Das Frühjahr voller Lebensfreud’
Lässt die bunten Blumen sprießen
Und die Pollen fliegen erneut
Und die Lüfte sie genießen
Und tausend Bäche fließen
Knapp in das blühende Tal
Wo die Jäger nicht mehr schießen
Gegessen wird das Frühlingsmahl.

Morgane Amiot

 

 

Frühlingsgedicht

Die Bienen summen
Die Fliegen sirren
Die Käfer brummen
In der Luft ein Flirren

Über die weite Wiese
Legt sich die Wärme nieder
Von einer leichten Brise
Angetrieben immer wieder

Der Wind weht lau
Über der Gräser Schaum
Wolken zieh’n am Himmel
Und Zeit vergeht wie im Traum

Simon

 

 

Frühlingstanz

Herr, die wilden Blumen tanzen
Durch die Lüfte zur Melodie
Herr, sieh doch alle Pflanzern
Halten Tempo wie noch nie

Herr, die Knospen voller Eifer
Können es kaum erwarten
Herr, wären sie doch noch reifer
Um mit dem Tanz zu starten

Paolina

 

 

Frühlingszeit

Im Frühling im hohen Grase liegen
Im Himmel, wo über dir Vögel fliegen
Umkreist von bunten, duftenden Blumen
Hörst du wie die Bienen summen.

Die Ameisen, die über dich kriechen
Kannst du die Natur riechen?
Kein Lärm, kein Auto
Nur das leise Rauschen der Wiesen

Marie-Julia

 

 

Froschkönig Frühling

Dein grünes Herz ist aufgesprungen
froschköniggleich
und streut Farben in die Landschaft
mohnblütenklein

Versonnen
blüht der Himmel

Franziska

 

 

Ein Frühling für jedes Kind

Die Kinder spielen im hohen Gras
Man hört hysterische Schreie
Wegen harmloser Insekten
Auch wegen schmerzender Füße
In den Grashalmen schmecken sie die Süße von Zucker
Sie folgen flatternden Insekten
Und hören diskante Geräusche
Sie spüren die Wärme der Sonne
Und riechen den Duft der Natur
Sie fühlen den feuchten Boden
Und genießen jeden Augenblick

Anneka

 

 

Frühling

Morgens weckt mich das Zwitschern der Vögel
Frühling!
Die Luft ist feucht, endlich wird es heller
Von Tag zu Tag

Ich genieße die wärmende Kraft der Sonne
Frühling!
Farbenfrohe Blüten, das Gras wächst immer schneller
Von Mal zu Mal

Ich liege im Gras und spüre
Das Kitzeln der Gräser und höre
Das Brummen der Insekten und rieche
Die Süße der Blüten und denke
Frühling!
In der Dämmerung singt die Amsel
Frühling!
Wie gut, dass du immer wiederkehrst

Rica

 

 

Bunter Frühling

Farben hier, Farben dort
Hinausgehen will ich sofort
Und mich über den Frühling freuen
Und viele Farben in Luft zerstreuen

Rote, gelbe, weiße Blumen
Wie grün ist die Natur!
Die gelben Sonnenstrahlen scheinen
Schneeweiße Wolken vor Azur.

Die Vögel singen ihre Lieder
Und fliegen über den grünen Bäumen
Ach!
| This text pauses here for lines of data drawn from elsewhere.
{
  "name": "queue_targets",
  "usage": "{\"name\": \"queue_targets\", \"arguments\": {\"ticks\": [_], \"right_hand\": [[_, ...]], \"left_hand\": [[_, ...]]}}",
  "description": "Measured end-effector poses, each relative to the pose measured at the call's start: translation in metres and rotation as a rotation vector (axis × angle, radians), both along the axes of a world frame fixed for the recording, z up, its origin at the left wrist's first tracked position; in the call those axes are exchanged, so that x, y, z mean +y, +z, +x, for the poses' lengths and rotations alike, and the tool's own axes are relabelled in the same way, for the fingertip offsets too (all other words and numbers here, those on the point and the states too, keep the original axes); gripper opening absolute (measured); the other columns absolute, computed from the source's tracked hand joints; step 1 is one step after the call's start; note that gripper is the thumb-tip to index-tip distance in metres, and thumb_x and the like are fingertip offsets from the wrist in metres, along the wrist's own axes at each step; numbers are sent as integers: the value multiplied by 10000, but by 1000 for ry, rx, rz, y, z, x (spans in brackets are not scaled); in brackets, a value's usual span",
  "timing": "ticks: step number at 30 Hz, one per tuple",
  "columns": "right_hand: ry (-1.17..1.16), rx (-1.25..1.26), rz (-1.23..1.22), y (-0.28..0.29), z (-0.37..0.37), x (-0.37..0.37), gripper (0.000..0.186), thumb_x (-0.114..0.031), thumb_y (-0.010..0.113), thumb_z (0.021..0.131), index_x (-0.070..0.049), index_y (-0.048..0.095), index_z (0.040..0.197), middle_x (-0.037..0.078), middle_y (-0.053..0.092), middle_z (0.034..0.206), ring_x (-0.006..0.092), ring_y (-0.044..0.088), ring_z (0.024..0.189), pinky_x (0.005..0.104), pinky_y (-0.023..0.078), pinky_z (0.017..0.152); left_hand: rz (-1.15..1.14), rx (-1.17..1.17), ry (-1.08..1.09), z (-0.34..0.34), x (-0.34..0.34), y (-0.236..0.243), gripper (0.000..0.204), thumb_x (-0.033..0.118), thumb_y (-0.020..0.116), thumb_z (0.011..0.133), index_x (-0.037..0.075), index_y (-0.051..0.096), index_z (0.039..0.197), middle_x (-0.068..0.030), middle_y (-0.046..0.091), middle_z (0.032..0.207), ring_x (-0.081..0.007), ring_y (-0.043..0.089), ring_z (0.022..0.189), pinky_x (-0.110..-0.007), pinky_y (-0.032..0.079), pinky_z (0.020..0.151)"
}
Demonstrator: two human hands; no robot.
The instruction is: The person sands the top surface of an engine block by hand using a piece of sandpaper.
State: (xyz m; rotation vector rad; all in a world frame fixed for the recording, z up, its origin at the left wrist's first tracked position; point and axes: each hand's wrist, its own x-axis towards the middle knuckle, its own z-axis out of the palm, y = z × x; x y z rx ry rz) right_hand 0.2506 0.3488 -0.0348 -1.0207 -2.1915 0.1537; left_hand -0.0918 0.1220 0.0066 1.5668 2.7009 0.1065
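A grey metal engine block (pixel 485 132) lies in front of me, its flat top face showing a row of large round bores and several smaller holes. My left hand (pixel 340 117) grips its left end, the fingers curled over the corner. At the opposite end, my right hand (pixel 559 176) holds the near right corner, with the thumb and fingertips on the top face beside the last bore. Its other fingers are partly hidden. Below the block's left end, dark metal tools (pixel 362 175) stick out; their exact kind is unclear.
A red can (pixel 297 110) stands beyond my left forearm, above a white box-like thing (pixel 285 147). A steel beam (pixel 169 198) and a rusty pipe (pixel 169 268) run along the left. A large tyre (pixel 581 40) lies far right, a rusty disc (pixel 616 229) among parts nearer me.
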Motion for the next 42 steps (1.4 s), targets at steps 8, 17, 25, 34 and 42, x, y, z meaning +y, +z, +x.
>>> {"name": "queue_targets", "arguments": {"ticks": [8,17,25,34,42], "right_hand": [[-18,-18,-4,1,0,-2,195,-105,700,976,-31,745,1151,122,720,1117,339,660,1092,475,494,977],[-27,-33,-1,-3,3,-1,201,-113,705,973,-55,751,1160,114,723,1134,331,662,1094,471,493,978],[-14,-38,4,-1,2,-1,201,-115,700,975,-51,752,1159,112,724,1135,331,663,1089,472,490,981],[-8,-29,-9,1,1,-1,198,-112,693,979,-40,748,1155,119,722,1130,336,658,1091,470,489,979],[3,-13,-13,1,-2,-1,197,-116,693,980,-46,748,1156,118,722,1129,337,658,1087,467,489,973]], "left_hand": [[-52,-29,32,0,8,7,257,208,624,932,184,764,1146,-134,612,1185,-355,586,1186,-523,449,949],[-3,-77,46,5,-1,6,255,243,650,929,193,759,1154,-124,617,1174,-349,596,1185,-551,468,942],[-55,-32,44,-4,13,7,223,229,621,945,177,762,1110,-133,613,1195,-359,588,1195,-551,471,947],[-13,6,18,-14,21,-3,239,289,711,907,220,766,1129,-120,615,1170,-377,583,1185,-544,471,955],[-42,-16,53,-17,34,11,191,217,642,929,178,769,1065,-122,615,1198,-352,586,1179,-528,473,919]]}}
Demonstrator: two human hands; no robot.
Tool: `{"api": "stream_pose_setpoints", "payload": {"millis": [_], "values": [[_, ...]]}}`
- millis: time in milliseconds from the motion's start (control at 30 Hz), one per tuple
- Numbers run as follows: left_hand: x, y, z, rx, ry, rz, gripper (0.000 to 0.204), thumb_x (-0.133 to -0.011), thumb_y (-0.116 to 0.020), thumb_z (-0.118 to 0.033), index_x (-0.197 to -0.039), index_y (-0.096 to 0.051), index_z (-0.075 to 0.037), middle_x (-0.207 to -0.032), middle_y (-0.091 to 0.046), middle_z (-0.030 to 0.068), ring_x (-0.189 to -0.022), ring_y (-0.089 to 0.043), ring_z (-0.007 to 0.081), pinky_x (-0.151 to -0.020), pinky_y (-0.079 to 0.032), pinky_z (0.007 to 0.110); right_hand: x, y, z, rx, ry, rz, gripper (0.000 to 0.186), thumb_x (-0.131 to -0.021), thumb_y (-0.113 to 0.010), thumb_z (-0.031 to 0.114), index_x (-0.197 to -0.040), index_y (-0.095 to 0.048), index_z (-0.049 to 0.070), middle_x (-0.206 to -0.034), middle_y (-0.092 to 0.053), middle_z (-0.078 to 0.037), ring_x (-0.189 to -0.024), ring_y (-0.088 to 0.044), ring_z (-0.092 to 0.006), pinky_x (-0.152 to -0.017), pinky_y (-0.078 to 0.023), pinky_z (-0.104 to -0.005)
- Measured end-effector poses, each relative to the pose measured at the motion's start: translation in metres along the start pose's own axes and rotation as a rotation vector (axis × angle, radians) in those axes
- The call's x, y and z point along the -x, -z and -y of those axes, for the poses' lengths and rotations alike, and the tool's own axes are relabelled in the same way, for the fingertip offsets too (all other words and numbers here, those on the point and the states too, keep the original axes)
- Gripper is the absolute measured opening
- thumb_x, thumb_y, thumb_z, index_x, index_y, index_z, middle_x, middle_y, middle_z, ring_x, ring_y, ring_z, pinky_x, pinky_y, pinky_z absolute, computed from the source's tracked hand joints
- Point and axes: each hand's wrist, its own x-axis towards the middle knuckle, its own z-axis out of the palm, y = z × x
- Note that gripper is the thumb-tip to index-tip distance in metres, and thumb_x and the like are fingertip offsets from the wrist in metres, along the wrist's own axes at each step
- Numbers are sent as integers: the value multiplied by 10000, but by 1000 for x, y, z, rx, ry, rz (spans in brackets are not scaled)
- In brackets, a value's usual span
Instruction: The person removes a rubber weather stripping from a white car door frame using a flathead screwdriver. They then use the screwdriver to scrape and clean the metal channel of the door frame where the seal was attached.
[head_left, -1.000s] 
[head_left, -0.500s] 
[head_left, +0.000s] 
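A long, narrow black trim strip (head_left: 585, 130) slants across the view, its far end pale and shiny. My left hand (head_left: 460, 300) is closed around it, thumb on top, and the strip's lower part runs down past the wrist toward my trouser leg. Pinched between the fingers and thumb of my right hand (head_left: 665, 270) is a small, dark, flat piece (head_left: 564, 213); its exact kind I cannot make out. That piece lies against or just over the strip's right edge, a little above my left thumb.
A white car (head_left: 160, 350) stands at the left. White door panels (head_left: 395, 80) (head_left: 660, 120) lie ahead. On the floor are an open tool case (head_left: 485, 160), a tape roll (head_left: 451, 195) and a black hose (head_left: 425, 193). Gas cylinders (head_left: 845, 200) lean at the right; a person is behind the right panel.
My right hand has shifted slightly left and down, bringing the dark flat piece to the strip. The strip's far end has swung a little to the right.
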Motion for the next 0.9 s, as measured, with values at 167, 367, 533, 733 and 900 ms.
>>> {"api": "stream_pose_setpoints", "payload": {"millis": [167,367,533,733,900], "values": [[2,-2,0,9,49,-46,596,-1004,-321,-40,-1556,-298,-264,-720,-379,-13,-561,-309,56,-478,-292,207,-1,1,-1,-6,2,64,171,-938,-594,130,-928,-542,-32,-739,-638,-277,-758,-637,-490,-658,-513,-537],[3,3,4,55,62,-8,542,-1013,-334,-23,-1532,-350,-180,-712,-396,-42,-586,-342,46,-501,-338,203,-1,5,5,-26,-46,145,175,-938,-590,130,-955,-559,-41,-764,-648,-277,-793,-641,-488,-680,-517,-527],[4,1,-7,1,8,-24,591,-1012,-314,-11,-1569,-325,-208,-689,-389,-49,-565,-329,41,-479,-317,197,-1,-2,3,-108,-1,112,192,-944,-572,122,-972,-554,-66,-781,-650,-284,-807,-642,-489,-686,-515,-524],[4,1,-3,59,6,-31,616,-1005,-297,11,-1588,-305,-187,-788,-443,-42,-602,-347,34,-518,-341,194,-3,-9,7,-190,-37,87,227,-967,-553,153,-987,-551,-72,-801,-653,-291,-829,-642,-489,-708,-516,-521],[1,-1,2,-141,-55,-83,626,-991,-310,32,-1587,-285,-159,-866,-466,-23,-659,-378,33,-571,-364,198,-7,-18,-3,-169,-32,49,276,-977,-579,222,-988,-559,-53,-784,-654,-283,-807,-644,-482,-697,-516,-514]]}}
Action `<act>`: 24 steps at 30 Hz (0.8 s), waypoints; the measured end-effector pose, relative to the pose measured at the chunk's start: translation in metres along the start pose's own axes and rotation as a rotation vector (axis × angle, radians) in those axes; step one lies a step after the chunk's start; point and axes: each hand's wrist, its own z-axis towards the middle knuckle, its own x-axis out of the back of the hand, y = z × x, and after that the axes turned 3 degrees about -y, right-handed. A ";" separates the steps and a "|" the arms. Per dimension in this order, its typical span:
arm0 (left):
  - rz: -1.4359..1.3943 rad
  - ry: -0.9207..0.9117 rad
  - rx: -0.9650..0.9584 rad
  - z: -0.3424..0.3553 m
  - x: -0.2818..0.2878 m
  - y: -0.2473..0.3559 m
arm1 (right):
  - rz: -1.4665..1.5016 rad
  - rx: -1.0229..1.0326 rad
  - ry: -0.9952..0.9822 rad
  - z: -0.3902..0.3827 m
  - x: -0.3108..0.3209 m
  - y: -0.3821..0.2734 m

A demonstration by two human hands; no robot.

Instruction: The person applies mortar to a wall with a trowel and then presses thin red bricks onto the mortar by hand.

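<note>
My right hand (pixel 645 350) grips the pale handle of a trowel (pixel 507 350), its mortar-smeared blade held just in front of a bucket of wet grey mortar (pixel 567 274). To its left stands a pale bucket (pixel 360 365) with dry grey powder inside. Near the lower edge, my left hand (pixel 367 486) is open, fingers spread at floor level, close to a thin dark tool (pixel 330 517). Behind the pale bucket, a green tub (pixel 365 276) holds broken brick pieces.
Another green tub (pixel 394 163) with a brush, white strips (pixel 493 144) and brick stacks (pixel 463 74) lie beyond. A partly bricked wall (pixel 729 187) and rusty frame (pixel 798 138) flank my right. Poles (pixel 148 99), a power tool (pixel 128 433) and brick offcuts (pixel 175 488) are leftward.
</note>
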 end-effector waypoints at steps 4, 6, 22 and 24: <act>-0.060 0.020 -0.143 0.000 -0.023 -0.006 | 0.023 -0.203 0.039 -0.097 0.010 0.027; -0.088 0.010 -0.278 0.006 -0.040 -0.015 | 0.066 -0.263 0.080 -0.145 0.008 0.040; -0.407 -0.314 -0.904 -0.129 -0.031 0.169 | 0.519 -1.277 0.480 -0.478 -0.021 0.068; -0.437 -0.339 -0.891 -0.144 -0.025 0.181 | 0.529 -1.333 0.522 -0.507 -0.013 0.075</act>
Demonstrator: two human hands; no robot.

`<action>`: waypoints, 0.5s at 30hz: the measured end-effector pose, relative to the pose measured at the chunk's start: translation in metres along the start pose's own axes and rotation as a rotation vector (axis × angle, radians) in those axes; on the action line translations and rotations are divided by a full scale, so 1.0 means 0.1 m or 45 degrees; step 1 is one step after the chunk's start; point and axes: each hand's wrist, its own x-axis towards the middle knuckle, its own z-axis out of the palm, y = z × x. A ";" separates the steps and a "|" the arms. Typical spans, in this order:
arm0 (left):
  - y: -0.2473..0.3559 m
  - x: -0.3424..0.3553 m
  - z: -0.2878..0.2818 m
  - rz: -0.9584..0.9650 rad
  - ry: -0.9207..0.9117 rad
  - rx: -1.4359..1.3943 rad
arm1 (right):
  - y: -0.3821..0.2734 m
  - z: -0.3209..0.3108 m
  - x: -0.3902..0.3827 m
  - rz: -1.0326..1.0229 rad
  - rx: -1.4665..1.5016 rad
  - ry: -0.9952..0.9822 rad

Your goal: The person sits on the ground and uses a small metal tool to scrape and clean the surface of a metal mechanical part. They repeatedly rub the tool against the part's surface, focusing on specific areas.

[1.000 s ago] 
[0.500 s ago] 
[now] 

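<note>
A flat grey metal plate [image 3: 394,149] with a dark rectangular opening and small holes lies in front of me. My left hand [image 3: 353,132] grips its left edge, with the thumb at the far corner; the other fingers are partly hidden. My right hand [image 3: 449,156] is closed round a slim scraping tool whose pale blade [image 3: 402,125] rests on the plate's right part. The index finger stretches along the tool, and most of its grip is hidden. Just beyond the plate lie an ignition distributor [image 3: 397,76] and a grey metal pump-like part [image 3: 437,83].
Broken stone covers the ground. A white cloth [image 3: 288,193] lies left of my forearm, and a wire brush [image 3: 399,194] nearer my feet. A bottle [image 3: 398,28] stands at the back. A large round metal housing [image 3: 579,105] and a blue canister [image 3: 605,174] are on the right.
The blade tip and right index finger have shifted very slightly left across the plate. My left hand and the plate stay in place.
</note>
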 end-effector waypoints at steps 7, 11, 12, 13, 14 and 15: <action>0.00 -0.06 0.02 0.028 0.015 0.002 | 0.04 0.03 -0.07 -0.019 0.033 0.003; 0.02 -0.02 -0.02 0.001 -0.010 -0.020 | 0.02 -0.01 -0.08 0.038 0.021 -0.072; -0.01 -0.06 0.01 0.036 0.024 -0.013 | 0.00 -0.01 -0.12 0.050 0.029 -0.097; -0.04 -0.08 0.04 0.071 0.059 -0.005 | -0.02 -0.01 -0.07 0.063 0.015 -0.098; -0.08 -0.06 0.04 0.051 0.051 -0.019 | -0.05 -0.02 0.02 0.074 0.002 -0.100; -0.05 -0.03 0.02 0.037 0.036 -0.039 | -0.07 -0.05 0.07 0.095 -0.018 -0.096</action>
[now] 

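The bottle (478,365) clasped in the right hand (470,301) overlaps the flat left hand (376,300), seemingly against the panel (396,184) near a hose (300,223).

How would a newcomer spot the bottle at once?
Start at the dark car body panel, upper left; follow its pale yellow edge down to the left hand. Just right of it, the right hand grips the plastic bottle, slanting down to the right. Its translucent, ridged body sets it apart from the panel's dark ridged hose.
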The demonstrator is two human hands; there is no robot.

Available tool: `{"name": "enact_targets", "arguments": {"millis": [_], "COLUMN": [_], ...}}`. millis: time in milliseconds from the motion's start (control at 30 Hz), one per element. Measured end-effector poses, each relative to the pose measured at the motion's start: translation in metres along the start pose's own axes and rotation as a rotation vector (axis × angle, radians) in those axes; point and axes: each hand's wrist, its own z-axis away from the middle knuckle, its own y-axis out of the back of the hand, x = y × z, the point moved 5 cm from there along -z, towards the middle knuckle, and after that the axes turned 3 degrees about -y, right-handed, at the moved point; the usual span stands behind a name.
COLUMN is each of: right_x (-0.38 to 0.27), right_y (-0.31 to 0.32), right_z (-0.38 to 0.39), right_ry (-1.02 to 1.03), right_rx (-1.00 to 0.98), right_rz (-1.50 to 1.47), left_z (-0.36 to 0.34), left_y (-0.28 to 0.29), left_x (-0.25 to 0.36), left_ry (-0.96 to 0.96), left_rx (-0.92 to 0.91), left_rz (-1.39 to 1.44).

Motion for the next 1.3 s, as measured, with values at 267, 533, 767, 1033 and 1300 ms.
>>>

Sind es nicht schöne Lieder
Die wiederkehren in unsren Träumen!

Der Frühling kommt auch mit Insekten,
Teenager lachen, schreien, schwärmen,
Käfer kitzeln, krabbeln und entsetzen,
Frühling – wir wollen uns jetzt wärmen!

(Und merk dir: Käfer haben mehr Angst vor dir als du vor ihnen!)